China National Highway 325 is the only highway in the national trunk road system that goes into Jiangmen. Several provincial highways, such as S273, S274, S276 and S367 link the city's suburb areas to major towns.
Although the very first railway, Sun Ning Railway, began operation in 1909, it was discontinued in 1938 to deny its use by the Japanese military. The second operational railway is the Xinhui branch of Guangzhou-Zhuhai Intercity Mass Rapid Transit (opened 2011), which provides frequent service from Xinhui railway station to Guangzhou South Railway Station, where connections to the nation's high-speed railway network are available. Since the late 2012, Jiangmen is also served by the freight-only Guangzhou-Zhuhai Railway. Shenzhen-Zhanjiang high-speed railway, which opened in 2018, connects Jiangmen at Jiangmen East railway station, Shuangshuizhen railway station, Taishan railway station, Kaiping South railway station and Enping railway station. Since then, Jiangmen is served by direct trains to Shanghai.
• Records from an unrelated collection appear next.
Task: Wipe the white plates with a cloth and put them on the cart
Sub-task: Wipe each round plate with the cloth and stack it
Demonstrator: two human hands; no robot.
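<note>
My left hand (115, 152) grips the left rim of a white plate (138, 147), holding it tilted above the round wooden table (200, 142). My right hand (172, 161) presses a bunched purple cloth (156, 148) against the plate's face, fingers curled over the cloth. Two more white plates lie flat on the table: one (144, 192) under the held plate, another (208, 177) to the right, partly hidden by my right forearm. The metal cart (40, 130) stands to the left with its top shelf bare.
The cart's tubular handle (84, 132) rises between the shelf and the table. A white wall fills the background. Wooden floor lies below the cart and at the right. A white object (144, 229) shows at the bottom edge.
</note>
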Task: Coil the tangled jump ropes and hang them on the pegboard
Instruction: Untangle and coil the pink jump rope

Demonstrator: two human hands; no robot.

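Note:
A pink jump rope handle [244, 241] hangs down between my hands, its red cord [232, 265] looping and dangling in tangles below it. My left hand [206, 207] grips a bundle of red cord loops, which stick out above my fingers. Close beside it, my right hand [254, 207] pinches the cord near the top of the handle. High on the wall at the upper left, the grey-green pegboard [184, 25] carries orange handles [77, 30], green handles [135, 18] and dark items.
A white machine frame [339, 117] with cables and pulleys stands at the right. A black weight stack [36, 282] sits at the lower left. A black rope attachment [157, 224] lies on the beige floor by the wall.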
There are 18 coach terminals across Jiangmen as of 2016. 1,137 licensed coaches owned by 23 operators provide inter-county and inter-city bus services to major cities within and outside Guangdong.
Bus service within Pengjiang and Jianghai Districts are provided by Jiangmen Bus Co. Ltd.. Bus routes in Xinhui District were formerly operated by Macao-based Xinfuli Co., but all routes were consolidated into the city-owned bus system run by Jiangmen Automobile Transportation Group Co. Ltd. in 2010. Transit buses in other districts are operated by Jiangmen Automobile Transportation Group and other private companies.
By 2016, there are 1,077 taxicabs in Jiangmen, most of which are operated by local companies.